Further in the method according to the invention, a reward metric is determined by the computer system based on the determined data entry properties. Here, reward metric denotes a variable indicative of the extent to which the determined data entry corresponds to new data that is to be encouraged in some sense, i.e. which presents a step in the right direction. How such a right direction is defined is, in principle, arbitrary and several possibilities exist. Properties correspond to the user product targets and to which extent the prediction of the prediction model has been verified by the determination of the data entry properties. In the context of reinforcement, this is the reward, which may be positive or negative depending on the success of the prediction model.
In the method according to the invention, the prediction model is updated based upon the reward metric by the computer system. In other words, in the case of a high reward it is fed back to the prediction model that the generated new data entry was “right” as quantified by the reward. it has at least predicted in the correct direction. In the case of a low reward of compliance, the information of a generated new data entry in a false direction is fed back. This feedback results in a corresponding change and further refinement in the prediction model.
The computer system may comprise one or more computers of any kind which may be interconnected by any kind of network. The computer system may also be fully or partially implemented by a cloud computing environment.

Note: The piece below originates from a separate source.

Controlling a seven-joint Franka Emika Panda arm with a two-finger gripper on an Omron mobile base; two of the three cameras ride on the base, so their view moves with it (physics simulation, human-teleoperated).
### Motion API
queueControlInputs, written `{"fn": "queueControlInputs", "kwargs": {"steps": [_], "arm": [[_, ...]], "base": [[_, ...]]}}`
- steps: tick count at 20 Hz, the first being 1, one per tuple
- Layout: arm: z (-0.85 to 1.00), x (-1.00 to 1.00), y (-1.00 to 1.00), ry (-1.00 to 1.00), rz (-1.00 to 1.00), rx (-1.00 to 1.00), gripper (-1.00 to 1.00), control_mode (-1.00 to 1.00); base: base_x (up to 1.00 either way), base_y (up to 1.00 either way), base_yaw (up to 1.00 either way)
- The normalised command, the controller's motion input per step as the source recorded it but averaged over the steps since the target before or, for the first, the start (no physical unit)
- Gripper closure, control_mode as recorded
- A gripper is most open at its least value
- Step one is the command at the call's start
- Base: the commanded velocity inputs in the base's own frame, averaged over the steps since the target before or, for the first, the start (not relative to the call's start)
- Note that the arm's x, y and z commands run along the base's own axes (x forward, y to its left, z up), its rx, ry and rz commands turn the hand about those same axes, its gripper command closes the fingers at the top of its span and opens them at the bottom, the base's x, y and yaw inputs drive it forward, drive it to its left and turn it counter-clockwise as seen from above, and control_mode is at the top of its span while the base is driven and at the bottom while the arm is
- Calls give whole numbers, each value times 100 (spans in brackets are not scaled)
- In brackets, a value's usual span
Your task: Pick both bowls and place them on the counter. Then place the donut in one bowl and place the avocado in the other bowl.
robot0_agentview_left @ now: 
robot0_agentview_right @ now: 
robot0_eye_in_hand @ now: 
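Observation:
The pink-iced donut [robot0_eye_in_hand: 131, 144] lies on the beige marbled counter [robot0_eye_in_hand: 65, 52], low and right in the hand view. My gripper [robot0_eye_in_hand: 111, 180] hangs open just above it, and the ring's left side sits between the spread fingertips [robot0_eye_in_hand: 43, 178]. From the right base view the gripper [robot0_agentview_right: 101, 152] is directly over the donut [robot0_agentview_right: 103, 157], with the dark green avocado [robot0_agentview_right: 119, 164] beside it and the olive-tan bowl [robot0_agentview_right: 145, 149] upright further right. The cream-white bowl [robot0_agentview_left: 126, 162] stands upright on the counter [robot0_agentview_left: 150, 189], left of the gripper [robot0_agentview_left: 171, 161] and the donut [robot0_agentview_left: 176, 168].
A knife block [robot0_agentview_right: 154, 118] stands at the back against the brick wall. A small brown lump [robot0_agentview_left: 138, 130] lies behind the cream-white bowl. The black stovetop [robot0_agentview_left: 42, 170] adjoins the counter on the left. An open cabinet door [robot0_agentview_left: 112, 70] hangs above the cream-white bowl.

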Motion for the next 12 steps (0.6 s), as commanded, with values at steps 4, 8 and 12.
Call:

In the method according to the invention, the new data entry is entered into a formulation database of data entries with data entry properties.
In the parlance of reinforcement learning, the generation of the new data entry is called an action.
In the method according to the invention, the new data entry is generated by selecting a base data entry from the formulation database and modifying at least one data entry property of the base data entry based on applying the user product targets to the prediction model. Thus, the new data entry—i.e. the new state—is a modification of an existing data entry, namely the selected data entry. Preferably, the base data entry from the formulation database is selected based on a similarity of the data entry properties of the base data entry with the data entry properties specified by the user product targets.
Preferably, modifying the at least one data entry property comprises changing the at least one data entry property by a modification value. This may be addition, subtraction, multiplication or division of the corresponding original value of the data entry property by the modification value.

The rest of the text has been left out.